*WHAT YOU NEED TO DO*
Starting at the line that contains "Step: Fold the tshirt", output each line through the end of the data exactly, and nothing more.

*GIVEN DATA*
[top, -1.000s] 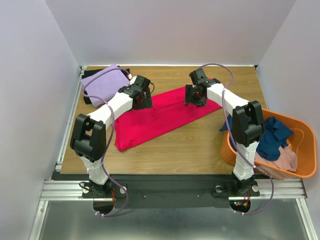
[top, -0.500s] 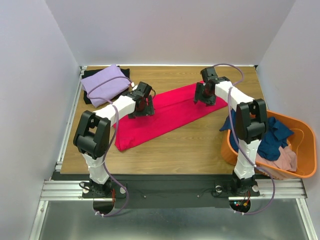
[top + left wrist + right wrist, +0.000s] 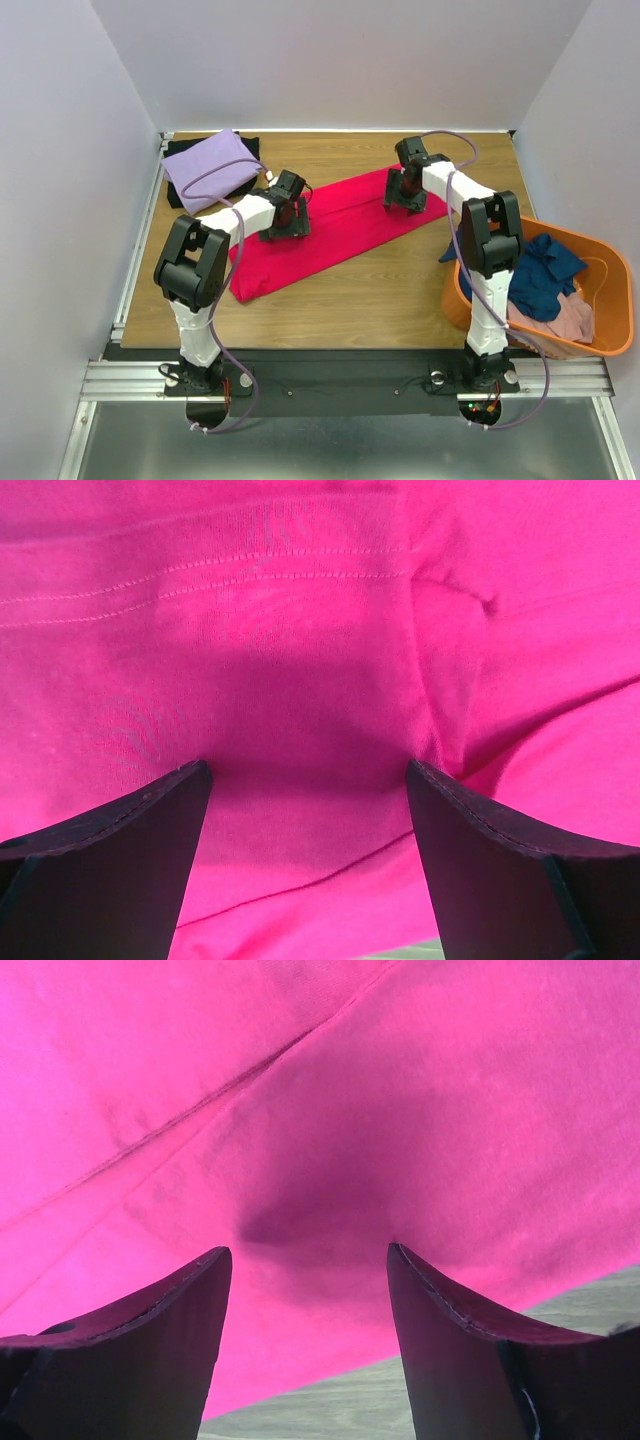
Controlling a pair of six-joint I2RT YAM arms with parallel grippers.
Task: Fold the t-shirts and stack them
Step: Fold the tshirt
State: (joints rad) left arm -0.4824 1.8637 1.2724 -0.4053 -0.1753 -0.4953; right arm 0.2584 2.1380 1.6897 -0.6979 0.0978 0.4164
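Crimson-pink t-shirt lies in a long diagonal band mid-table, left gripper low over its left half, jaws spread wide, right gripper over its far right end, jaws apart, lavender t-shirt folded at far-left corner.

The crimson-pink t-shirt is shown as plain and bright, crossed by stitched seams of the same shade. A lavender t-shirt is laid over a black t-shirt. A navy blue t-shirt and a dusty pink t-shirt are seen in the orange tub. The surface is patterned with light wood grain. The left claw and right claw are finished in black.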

*RESULT*
Step: Fold the tshirt
State: (joints rad) left arm -0.4824 1.8637 1.2724 -0.4053 -0.1753 -0.4953; right arm 0.2584 2.1380 1.6897 -0.6979 0.0978 0.4164
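Crimson-pink t-shirt lies in a long diagonal band mid-table, left gripper low over its left half, jaws spread wide, right gripper over its far right end, jaws apart, lavender t-shirt folded at far-left corner.

The crimson-pink t-shirt is shown as plain and bright, crossed by stitched seams of the same shade. A lavender t-shirt is laid over a black t-shirt. A navy blue t-shirt and a dusty pink t-shirt are seen in the orange tub. The surface is patterned with light wood grain. The left claw and right claw are finished in black.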

No additional output is expected.